I just started using Flux.jl. I have a loss function whose gradient is calculated much slower on GPU than on CPU. As a machine learning project typically involves a large dataset, it is difficult to create a MWE, but I wonder if someone have any suggestions by looking at the types of the arguments.
Here are the packages I am using:
using Flux
using Flux: onehotbatch, onecold, crossentropy, params
using CUDA
I have a loss function
loss(x, y) = crossentropy(m(x), y)
defined with some model m
. On CPU, I can evaluate the gradient of the loss function in 10 secs:
julia> @timev gradient(()->loss(t...), ps)
8.022828 seconds (4.67 M allocations: 7.465 GiB, 16.80% gc time, 38.20% compilation time)
elapsed time (ns): 8022828062
gc time (ns): 1347510721
bytes allocated: 8014950633
pool allocs: 4671353
non-pool GC allocs: 512
malloc() calls: 290
free() calls: 100
minor collections: 3
full collections: 3
Grads(...)
Here the type of t
is
julia> typeof(t)
Tuple{Array{Float32, 3}, OneHotArrays.OneHotMatrix{UInt32, 10, Vector{UInt32}}}
and the types of the elements of ps
are a combination of 1D, 2D, and 3D arrays:
julia> typeof.(ps)
62-element Vector{DataType}:
Array{Float32, 3}
⋮
Vector{Float32} (alias for Array{Float32, 1})
⋮
Matrix{Float32} (alias for Array{Float32, 2})
⋮
Now, to perform the gradient on GPU, I defined a new loss function as follows:
m2 = m |> gpu
loss2(x,y) = crossentropy(m2(x), y)
I also prepared the CUDA version of t
and ps
:
julia> typeof(t2)
Tuple{CuArray{Float32, 3, CUDA.Mem.DeviceBuffer}, OneHotArrays.OneHotMatrix{UInt32, 10, CuArray{UInt32, 1, CUDA.Mem.DeviceBuffer}}}
julia> typeof.(ps2)
62-element Vector{DataType}:
CuArray{Float32, 3, CUDA.Mem.DeviceBuffer}
⋮
CuArray{Float32, 1, CUDA.Mem.DeviceBuffer}
⋮
CuArray{Float32, 2, CUDA.Mem.DeviceBuffer}
⋮
You can see that the standard Array
s in t
and ps
are converted to the corresponding CuArray
s in t2
and ps2
.
However, when I peform gradient
on loss2
using t2
and ps2
, it takes much longer:
julia> @timev gradient(()->loss2(t2...), ps2)

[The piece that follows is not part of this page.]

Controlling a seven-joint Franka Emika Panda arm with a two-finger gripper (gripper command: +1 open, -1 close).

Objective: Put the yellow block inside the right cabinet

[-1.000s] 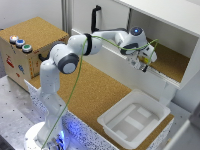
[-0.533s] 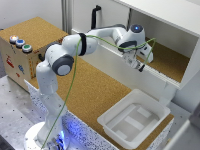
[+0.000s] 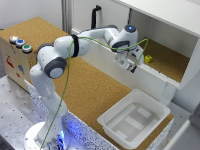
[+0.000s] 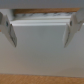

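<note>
Yellow block [image 3: 148, 59] lies on the cork floor inside the right cabinet [image 3: 172, 60], free of the gripper [image 3: 128, 64], whose fingers [image 4: 10, 34] stand apart with nothing between them, just outside the cabinet's front edge.

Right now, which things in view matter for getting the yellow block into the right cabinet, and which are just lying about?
Part of the job:
- yellow block, lying on the cork floor inside the cabinet
- right cabinet
- claw, at the cabinet's front edge, holding nothing

Just lying about:
- white plastic bin
- cardboard box with coloured buttons
- door panel's black handle
</note>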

559.368659 seconds (209.64 M allocations: 31.599 GiB, 0.86% gc time, 0.26% compilation time)
elapsed time (ns): 559368659181
gc time (ns): 4785176794
bytes allocated: 33928929401
pool allocs: 209638516
non-pool GC allocs: 61
malloc() calls: 9
free() calls: 223
minor collections: 101
full collections: 0
Grads(...)
So the gradient calculation on GPU is ~70X slower than on CPU.
Any suggestions on how to tackle this issue? Even if not a direct solution to the issue, I will appreciate any suggestions that help understanding the cause.